WHAT YOU ARE ASKED TO DO:
Starting with the line that holds "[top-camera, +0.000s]" and stopping after the line that holds "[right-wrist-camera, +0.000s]", repeat the lines below word for word, without the pictures.

◆ ◆ ◆

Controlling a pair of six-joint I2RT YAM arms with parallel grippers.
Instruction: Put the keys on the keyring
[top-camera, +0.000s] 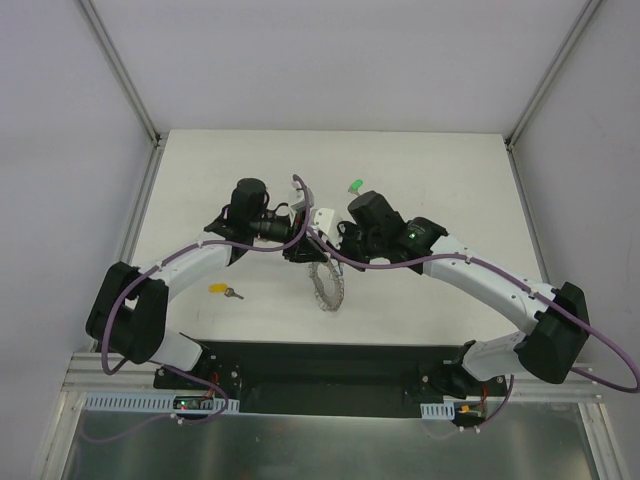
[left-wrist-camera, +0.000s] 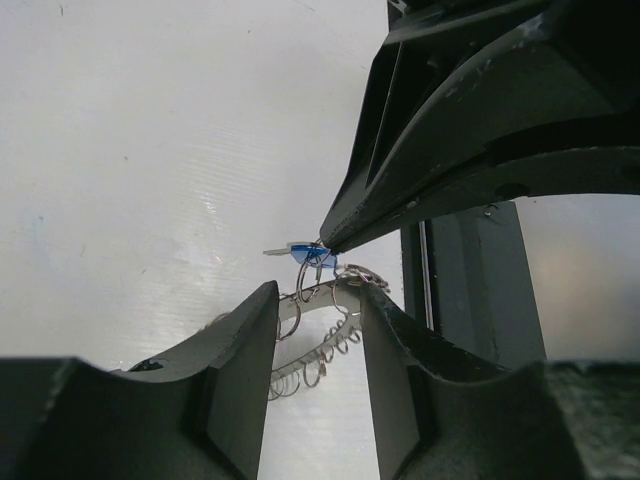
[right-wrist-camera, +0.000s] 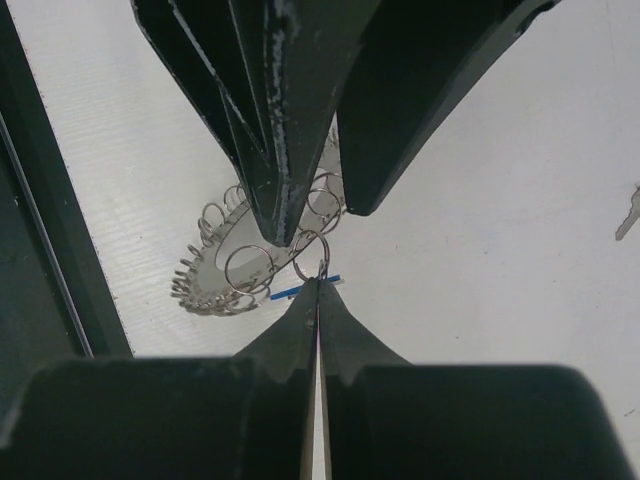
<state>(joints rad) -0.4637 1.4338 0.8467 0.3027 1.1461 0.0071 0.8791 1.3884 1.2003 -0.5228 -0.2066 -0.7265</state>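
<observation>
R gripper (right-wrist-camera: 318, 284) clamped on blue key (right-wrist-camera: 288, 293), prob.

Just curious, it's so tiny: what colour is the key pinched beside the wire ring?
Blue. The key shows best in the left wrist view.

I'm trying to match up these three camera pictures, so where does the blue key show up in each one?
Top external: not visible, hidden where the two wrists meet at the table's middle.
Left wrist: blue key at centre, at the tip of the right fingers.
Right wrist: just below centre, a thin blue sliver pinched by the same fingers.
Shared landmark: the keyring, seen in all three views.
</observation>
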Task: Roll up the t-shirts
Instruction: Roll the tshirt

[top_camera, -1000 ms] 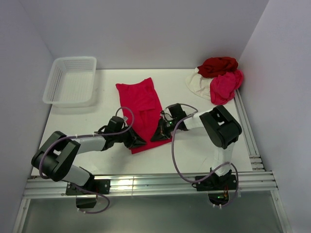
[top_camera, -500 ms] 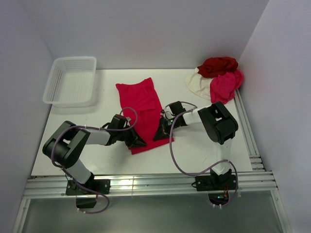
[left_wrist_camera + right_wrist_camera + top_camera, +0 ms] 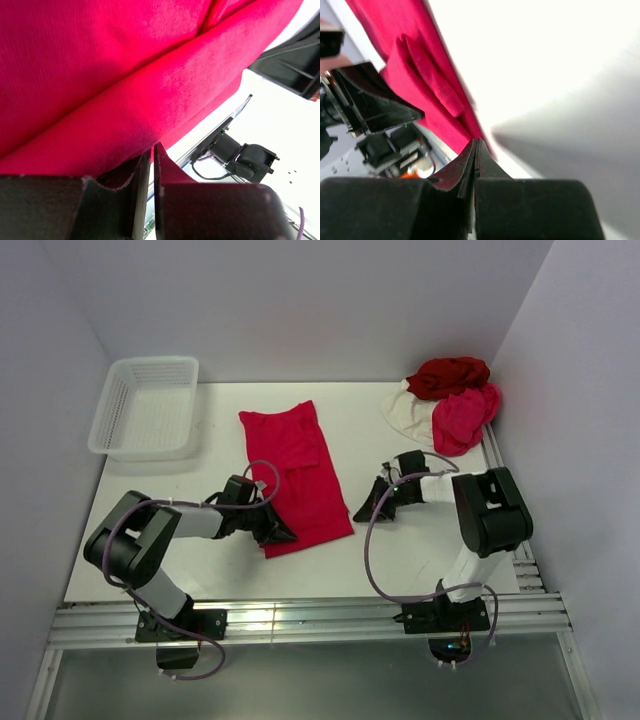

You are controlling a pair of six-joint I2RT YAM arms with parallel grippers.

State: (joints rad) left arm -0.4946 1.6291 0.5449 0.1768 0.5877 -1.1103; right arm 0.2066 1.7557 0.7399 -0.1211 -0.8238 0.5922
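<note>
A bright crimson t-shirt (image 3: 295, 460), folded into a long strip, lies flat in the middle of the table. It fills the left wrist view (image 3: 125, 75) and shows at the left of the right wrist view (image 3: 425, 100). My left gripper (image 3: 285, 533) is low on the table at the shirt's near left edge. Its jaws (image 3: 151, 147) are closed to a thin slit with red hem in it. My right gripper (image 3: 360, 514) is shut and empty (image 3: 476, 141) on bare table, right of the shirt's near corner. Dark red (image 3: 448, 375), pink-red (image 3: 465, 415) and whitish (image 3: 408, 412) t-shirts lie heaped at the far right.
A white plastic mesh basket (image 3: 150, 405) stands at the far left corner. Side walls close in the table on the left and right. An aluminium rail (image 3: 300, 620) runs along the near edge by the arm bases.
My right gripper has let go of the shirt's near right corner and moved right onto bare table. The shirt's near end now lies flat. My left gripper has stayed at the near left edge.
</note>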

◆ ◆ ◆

EXERCISE RESULT:
[top-camera, +0.000s] 
[left-wrist-camera, +0.000s] 
[right-wrist-camera, +0.000s] 

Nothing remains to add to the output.